Assigned task
Nothing outside the range below should be printed. Output exactly the lines from the line with "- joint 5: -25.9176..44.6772" to the line with "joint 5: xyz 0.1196", both included.
START Records supplied
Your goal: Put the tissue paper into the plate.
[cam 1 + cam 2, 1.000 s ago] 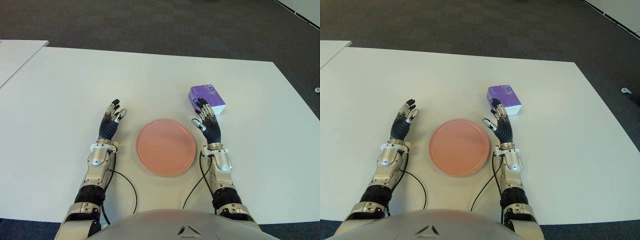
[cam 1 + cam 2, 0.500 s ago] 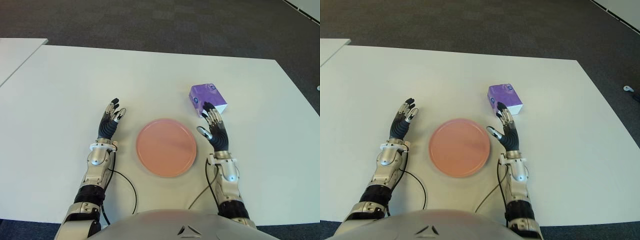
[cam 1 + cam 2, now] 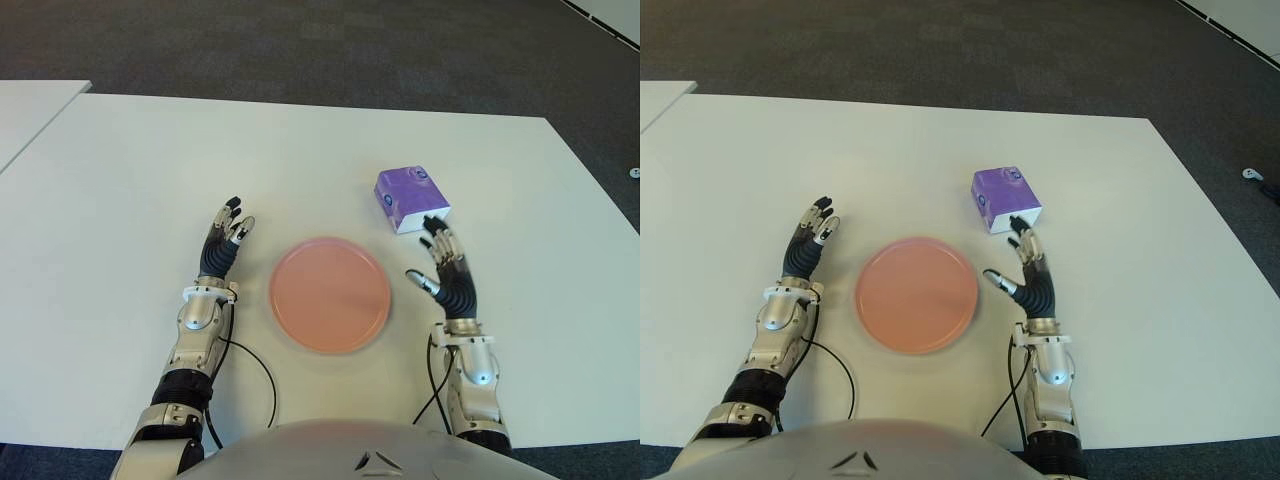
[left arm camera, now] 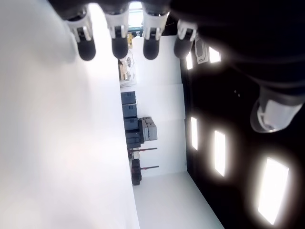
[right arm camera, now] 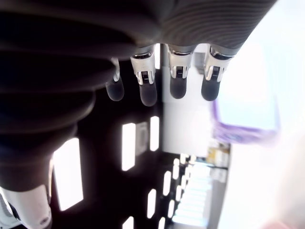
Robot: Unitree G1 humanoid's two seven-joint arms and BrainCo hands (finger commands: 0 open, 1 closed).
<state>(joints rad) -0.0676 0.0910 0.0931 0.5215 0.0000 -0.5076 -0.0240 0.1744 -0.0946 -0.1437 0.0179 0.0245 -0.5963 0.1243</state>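
The tissue paper (image 3: pixel 411 199), a purple pack with a white side, lies flat on the white table (image 3: pixel 120 180), toward the table's right edge and a little beyond the plate (image 3: pixel 329 293); it is apart from the plate and has not been lifted. The plate, a pink disc holding nothing, sits near the table's near edge, between my 2 hands. What has changed over the last second is the position of my right hand (image 3: pixel 445 272): it earlier showed over the near edge of the pack, just beside the plate's right rim, and it has since drawn back toward the near edge and swung outward, so that its fingertips (image 3: pixel 432 228) now stand just short of the pack's near corner without touching it. That hand holds nothing; its fingers are extended and spread, thumb out toward the plate, and the right wrist view confirms 4 straight fingers with the pack beyond them. My left hand (image 3: pixel 223 247) shows to the left of the plate, fingers likewise extended and holding nothing, in the same place as a second ago. The pack and plate have also kept their places. I judge this as a re-approach rather than progress: the grasp is not yet made, and the task stands at its start. The next move, in my view, calls for bringing the right hand forward over the pack, closing on its sides, and carrying it left to the plate.
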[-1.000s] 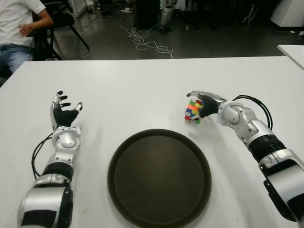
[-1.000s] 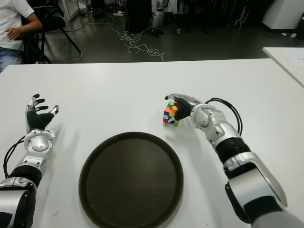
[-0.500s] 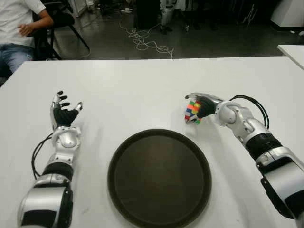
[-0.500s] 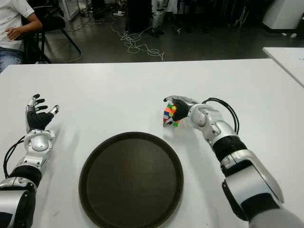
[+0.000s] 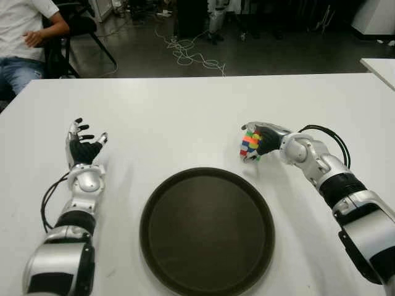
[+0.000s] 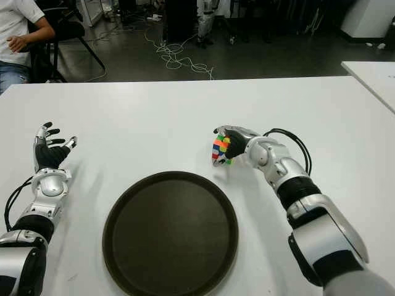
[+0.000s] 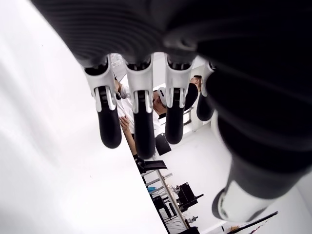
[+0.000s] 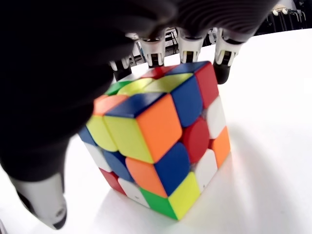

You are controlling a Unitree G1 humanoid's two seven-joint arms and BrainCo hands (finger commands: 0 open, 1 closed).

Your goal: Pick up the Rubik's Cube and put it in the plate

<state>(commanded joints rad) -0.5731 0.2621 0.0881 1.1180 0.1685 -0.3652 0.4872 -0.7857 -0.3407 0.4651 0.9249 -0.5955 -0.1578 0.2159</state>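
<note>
The Rubik's Cube (image 5: 249, 144) stands on the white table (image 5: 185, 117), just beyond the far right rim of the round dark plate (image 5: 207, 231). My right hand (image 5: 264, 137) is wrapped around it from the right. In the right wrist view the fingers (image 8: 190, 46) hook over the far side of the cube (image 8: 156, 141) and the thumb (image 8: 46, 207) sits low by its near side. The cube's underside touches the table. My left hand (image 5: 82, 145) shows at the left of the table, well away from the plate, fingers spread and holding nothing.
A seated person (image 5: 24, 37) and a chair (image 5: 80, 24) are beyond the table's far left corner. Cables (image 5: 191, 55) lie on the floor behind. Another white table's corner (image 5: 379, 65) shows at the right.
My right wrist has sunk a little toward the table and the fingers have closed tighter over the cube. The cube has stayed in place. The left hand has not moved.
</note>
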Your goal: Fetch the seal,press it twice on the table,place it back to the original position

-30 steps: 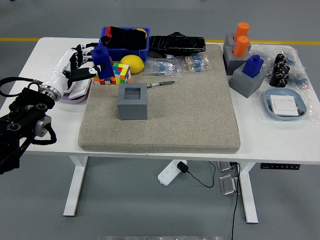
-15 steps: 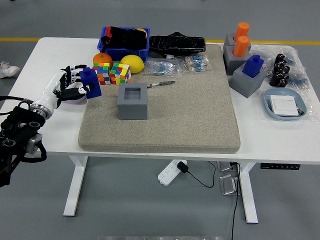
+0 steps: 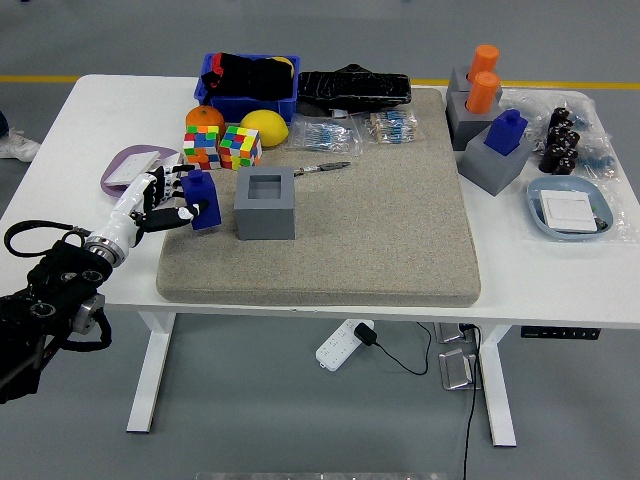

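Note:
My left hand (image 3: 163, 203) comes in from the lower left and is shut on a blue seal (image 3: 201, 199), holding it at the left edge of the grey felt mat (image 3: 330, 250). Whether the seal touches the mat I cannot tell. Just to its right stands a grey square holder (image 3: 266, 203) with an empty square socket on top. My right arm is out of view.
Behind the seal sit two colour cubes (image 3: 223, 146), an orange (image 3: 204, 117), a lemon (image 3: 264, 127) and a blue bin (image 3: 249, 86). A lilac plate (image 3: 128, 165) lies to the left. A pen (image 3: 322, 168) lies on the mat. Other seal holders (image 3: 494, 150) stand far right.
My left hand has carried the blue seal forward and down, from beside the colour cubes to the mat's left edge next to the grey holder, uncovering the lilac plate.

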`<state>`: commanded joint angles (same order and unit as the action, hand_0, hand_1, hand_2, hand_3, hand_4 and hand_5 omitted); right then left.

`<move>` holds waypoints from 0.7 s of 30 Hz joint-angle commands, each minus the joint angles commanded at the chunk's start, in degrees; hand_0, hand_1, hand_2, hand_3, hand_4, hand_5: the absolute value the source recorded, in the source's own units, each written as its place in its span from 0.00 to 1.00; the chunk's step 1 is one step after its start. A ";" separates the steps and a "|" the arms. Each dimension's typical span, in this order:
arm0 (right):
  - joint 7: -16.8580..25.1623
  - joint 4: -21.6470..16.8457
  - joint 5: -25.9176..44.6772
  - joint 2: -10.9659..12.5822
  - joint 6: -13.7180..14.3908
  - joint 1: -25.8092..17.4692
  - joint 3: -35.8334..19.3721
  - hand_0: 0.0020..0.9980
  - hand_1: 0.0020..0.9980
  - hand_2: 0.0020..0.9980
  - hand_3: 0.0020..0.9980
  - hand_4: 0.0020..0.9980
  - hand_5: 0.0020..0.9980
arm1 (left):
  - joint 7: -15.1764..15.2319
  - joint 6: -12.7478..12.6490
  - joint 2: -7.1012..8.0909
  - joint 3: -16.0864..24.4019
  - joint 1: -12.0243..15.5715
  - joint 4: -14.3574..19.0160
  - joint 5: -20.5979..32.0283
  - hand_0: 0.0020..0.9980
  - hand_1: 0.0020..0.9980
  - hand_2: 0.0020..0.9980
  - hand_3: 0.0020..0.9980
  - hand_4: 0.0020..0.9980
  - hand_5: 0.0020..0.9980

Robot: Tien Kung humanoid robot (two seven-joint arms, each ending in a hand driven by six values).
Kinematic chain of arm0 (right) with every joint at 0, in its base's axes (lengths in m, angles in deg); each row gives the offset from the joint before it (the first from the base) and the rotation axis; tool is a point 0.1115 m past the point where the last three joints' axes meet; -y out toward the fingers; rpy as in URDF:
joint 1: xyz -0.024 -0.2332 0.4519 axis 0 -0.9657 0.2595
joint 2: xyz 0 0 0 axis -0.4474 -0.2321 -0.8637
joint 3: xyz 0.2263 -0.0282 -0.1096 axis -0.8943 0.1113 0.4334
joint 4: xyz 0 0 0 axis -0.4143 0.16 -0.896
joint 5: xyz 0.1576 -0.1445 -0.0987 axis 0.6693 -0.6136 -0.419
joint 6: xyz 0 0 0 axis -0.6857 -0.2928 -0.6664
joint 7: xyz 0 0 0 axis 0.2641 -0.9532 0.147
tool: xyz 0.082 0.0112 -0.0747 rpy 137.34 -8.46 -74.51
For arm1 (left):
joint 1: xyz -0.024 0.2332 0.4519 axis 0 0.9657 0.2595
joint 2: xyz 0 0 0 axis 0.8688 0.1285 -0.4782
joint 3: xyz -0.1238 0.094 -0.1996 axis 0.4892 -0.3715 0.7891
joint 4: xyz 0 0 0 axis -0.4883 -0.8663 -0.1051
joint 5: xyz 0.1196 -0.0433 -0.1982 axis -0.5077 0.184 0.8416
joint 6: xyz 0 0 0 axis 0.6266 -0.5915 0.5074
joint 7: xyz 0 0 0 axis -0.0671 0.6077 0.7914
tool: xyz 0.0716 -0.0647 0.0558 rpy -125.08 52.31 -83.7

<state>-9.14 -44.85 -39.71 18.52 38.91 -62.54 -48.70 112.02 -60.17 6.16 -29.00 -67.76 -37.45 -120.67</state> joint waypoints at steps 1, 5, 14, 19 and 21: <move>0.00 -0.03 0.03 0.00 -0.03 0.03 0.07 0.76 0.67 0.67 0.62 0.78 0.49 | 0.02 -0.04 -0.06 -0.08 0.09 -0.08 0.04 0.83 0.51 0.41 0.79 0.55 0.00; 0.04 -0.01 0.05 0.00 0.00 0.05 0.17 0.76 0.67 0.67 0.62 0.78 0.49 | 0.33 -0.12 -0.30 -0.42 0.39 -0.59 -0.01 0.83 0.51 0.41 0.79 0.55 0.00; 0.16 -0.01 0.23 0.11 -0.01 -0.02 0.51 0.76 0.67 0.67 0.62 0.78 0.49 | 1.26 -0.25 -0.39 -1.05 1.96 -1.64 0.72 0.83 0.51 0.41 0.78 0.55 0.00; 0.15 -0.04 0.34 0.02 -0.04 -0.09 0.70 0.76 0.67 0.67 0.62 0.78 0.49 | 1.28 -0.26 -0.58 -1.56 2.74 -1.48 0.85 0.83 0.51 0.40 0.77 0.55 0.00; 0.16 -0.06 0.35 0.03 -0.04 -0.08 0.68 0.76 0.67 0.67 0.62 0.78 0.49 | 1.26 -0.23 -0.60 -1.55 2.87 -1.27 0.82 0.83 0.51 0.40 0.77 0.55 0.00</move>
<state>-8.98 -44.91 -39.37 18.55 38.87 -62.62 -48.03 113.28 -60.39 5.56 -30.54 -64.89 -38.72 -119.85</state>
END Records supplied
Result of this exercise
  - joint 5: -25.9176..44.6772
  - joint 2: -10.9659..12.5822
  - joint 6: -13.7180..14.3908
  - joint 1: -25.8092..17.4692
  - joint 3: -35.8334..19.3721
  - hand_0: 0.0020..0.9980
  - hand_1: 0.0020..0.9980
  - hand_2: 0.0020..0.9980
  - hand_3: 0.0020..0.9980
  - hand_4: 0.0020..0.9980
  - hand_5: 0.0020..0.9980
arm1 (left):
  - joint 7: -15.1764..15.2319
  - joint 6: -12.7478..12.6490
  - joint 2: -7.1012..8.0909
  - joint 3: -16.0864..24.4019
  - joint 1: -12.0243..15.5715
  - joint 4: -14.3574..19.0160
  - joint 5: -20.5979..32.0283
  - hand_0: 0.0020..0.9980
  - hand_1: 0.0020..0.9980
  - hand_2: 0.0020..0.9980
  - hand_3: 0.0020..0.9980
  - hand_4: 0.0020..0.9980
  - hand_5: 0.0020..0.9980

Robot: Tien Kung humanoid robot (two seven-joint arms, each ending in a hand driven by six values).
Kinematic chain of arm0 (right) with every joint at 0, in its base's axes (lengths in m, angles in deg); each row gives the offset from the joint before it (the first from the base) and the rotation axis; tool is a point 0.1115 m past the point where the last three joints' axes meet; -y out toward the fingers; rpy as in URDF:
joint 1: xyz -0.024 -0.2332 0.4519 axis 0 -0.9657 0.2595
joint 2: xyz 0 0 0 axis -0.4474 -0.2321 -0.8637
joint 3: xyz 0.2263 -0.0282 -0.1096 axis -0.8943 0.1113 0.4334
joint 4: xyz 0 0 0 axis -0.4143 0.16 -0.896
joint 5: xyz 0.1576 -0.1445 -0.0987 axis 0.6693 -0.6136 -0.419
joint 6: xyz 0 0 0 axis -0.6857 -0.2928 -0.6664
joint 7: xyz 0 0 0 axis 0.2641 -0.9532 0.147
tool: xyz 0.082 0.0112 -0.0747 rpy 137.34 -8.46 -74.51
For arm1 (left):
joint 1: xyz -0.024 0.2332 0.4519 axis 0 0.9657 0.2595
joint 2: xyz 0 0 0 axis 0.8688 0.1285 -0.4782
joint 3: xyz -0.1238 0.094 -0.1996 axis 0.4892 -0.3715 0.7891
joint 4: xyz 0 0 0 axis -0.4883 -0.8663 -0.1051
joint 5: xyz 0.1196 -0.0433 -0.1982 axis -0.5077 0.184 0.8416

This output is complete.